HUMOR

Viejitos


Un anciano de 90 años llega al médico para su chequeo de rutina. El doctor le pregunta:
¿Cómo se siente?
¡Nunca estuve mejor!, mi novia tiene 18 años, ahora está embarazada y vamos a tener un hijo.
El doctor piensa por un momento y dice:
Permítame contarle una historia:
Un cazador que nunca se perdía la temporada de caza, salió un día tan apurado de su hogar, que se confundió tomando el paraguas en vez del rifle. Cuando llegó al bosque, se le apareció un gran oso, el cazador levantó el paraguas, le apuntó al oso y disparó. ¿A que no sabe qué pasó? No sé, responde el anciano.
Pues el oso cayó muerto frente a él.
¡Imposible!, exclama el anciano, alguien más debe haber disparado. ¡Pues claro hombre, a ese punto quería llegar!




Estaba una viejita tratando de tocar el timbre de una casa, pero no alcanzaba. En esas llega un joven y le dice:
¿Le ayudo a tocar el timbre?.
Sí por favor.
El joven toca el timbre y le dice:
¿Y ahora?.
Y la viejita le contesta:
Ahora, ¡a correr!




Una pareja de ancianos entró en un restaurante una noche de invierno. Buscaron una mesa libre entre todos los jóvenes que estaban allí cenando esa noche.
El anciano se acercó a la caja, pidió su comida y seguidamente la pagó. El anciano desenvolvió la hamburguesa y cuidadosamente la partió por la mitad.
Puso una mitad junto a su esposa, luego con mucho cuidado contó todas las papitas fritas dividiéndolas en dos montones iguales, uno para él y otro para su esposa. Igualmente, metió dos pajitas dentro del refresco y lo puso entre él y su esposa..
Cuando el anciano empezó a comer su mísera media hamburguesa, la gente de alrededor se les quedó mirando con compasión.
Un joven se les acercó y educadamente les dijo que les compraría otra ración de comida.
Él anciano, respondió, que no se molestara, que estaba bien así, que estaban acostumbrados a compartirlo todo entre ambos.
La gente de alrededor, se dio cuenta de que la anciana no había probado bocado.
Solo miraba como comía su marido y de vez en cuando, cuando era su turno, bebía un poquito del refresco.
El joven se acercó otra vez y les suplicó que por favor dejara que les invitara algo para comer.
Esta vez fue la anciana la que le explicó que no, que ellos estaban acostumbrados a compartir siempre todo juntos.
Cuando el anciano terminó de comer su parte y se limpiaba con la
servilleta delicadamente, el joven que ya no podía continuar viendo esa situación, volvió por tercera vez a intentar invitarles algo de comer. Después de que la pareja de ancianos, rechazara otra vez la invitación, el joven le preguntó a la anciana:
¿Y usted, que es lo que está esperando que no ha probado su comida?. Y La anciana contestó:
¡LOS DIENTES, COPUCHENTO !











Llega un encuestador del asilo de ancianos del pueblo y toca a la puerta de una casa. Sale un viejito como de 90 años.
¡Buenos días, señor!, deseo entrevistar a la persona de mayor edad de esta casa.
Sí como no, permítame, se voltea y grita: ¡Mamaaaaaá necesitan a mi abueliiiiitoooo!

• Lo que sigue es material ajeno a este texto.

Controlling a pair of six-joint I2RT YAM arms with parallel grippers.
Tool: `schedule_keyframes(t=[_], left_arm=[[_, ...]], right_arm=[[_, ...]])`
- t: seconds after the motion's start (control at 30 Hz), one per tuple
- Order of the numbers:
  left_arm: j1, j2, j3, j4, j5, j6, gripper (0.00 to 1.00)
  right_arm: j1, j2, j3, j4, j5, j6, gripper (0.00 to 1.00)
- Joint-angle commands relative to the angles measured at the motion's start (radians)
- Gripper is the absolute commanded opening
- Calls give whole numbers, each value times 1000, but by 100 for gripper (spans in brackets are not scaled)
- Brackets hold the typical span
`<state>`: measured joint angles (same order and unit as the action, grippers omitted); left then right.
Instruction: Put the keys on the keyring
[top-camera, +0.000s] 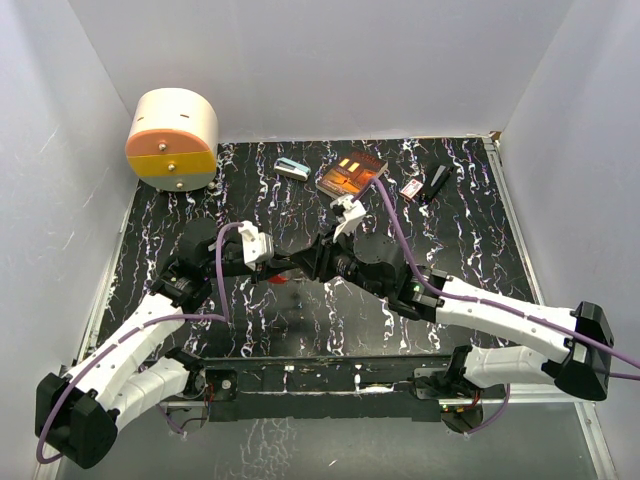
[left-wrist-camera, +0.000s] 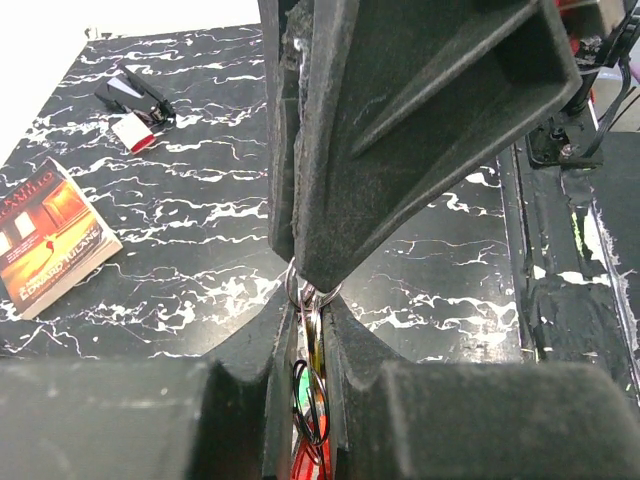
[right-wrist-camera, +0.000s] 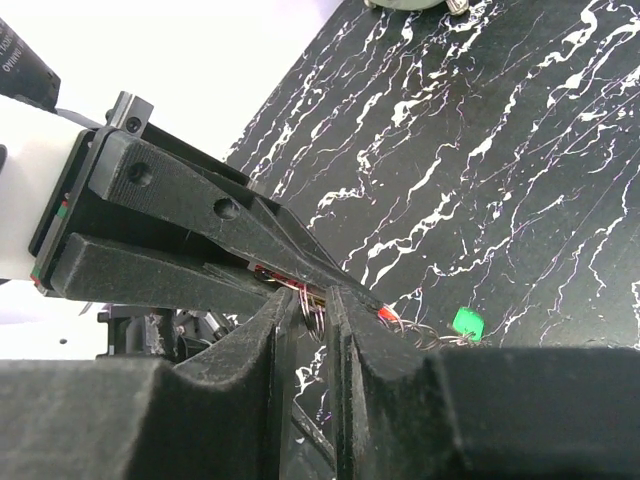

Había una viejita en la calle que vendía panes a $5 pesos, y siempre llegaba un joven y dejaba $5 pesos, y se iba sin coger el pan, y así todos los días. Entonces, un día la viejita lo paró y el joven dijo:
Sí, ya sé que quiere saber por qué siempre le dejo la moneda y me voy. Y responde la viejita:
No es eso, sólo quería decirle que ya cuestan $10 pesos.